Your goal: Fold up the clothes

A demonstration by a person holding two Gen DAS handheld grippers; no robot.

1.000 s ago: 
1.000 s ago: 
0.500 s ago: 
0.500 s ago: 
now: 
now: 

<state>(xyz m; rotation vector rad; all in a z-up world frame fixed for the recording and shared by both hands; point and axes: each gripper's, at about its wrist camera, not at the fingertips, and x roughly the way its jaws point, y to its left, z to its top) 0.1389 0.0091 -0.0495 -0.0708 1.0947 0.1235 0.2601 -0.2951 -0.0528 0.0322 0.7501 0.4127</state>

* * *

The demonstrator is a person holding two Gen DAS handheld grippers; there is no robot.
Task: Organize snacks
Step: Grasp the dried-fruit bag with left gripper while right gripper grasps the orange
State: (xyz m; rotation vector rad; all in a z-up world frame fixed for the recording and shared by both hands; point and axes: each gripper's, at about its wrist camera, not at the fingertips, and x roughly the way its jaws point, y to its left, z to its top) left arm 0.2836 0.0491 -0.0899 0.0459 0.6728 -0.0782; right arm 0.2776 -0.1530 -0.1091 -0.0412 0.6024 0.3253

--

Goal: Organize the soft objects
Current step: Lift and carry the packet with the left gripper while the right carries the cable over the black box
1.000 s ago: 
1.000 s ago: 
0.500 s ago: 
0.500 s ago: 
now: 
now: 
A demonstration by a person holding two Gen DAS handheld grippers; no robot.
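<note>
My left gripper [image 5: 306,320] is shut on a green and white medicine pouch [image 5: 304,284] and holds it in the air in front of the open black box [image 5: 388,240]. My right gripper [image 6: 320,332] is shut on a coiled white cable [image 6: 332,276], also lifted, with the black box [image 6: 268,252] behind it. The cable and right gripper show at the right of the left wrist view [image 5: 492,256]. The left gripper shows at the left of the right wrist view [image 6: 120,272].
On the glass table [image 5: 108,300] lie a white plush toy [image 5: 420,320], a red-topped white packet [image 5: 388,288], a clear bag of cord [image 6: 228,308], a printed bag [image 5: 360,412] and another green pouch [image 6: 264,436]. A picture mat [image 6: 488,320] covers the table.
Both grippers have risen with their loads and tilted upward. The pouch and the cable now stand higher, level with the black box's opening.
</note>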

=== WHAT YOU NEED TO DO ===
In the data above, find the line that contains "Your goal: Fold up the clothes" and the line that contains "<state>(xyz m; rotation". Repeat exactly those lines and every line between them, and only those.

=== RESULT ===
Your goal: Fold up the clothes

A demonstration by a person holding two Gen DAS handheld grippers; no robot.

1.000 s ago: 
1.000 s ago: 
0.500 s ago: 
0.500 s ago: 
now: 
now: 

<state>(xyz m; rotation vector rad; all in a z-up world frame fixed for the recording and shared by both hands; point and axes: each gripper's, at about its wrist camera, not at the fingertips, and x roughly the way its jaws point, y to its left, z to its top) 0.1389 0.0091 -0.0495 -0.0708 1.0947 0.1235 0.2601 -0.2951 -0.0528 0.0322 0.7501 0.4127</state>

The output requires no further additions.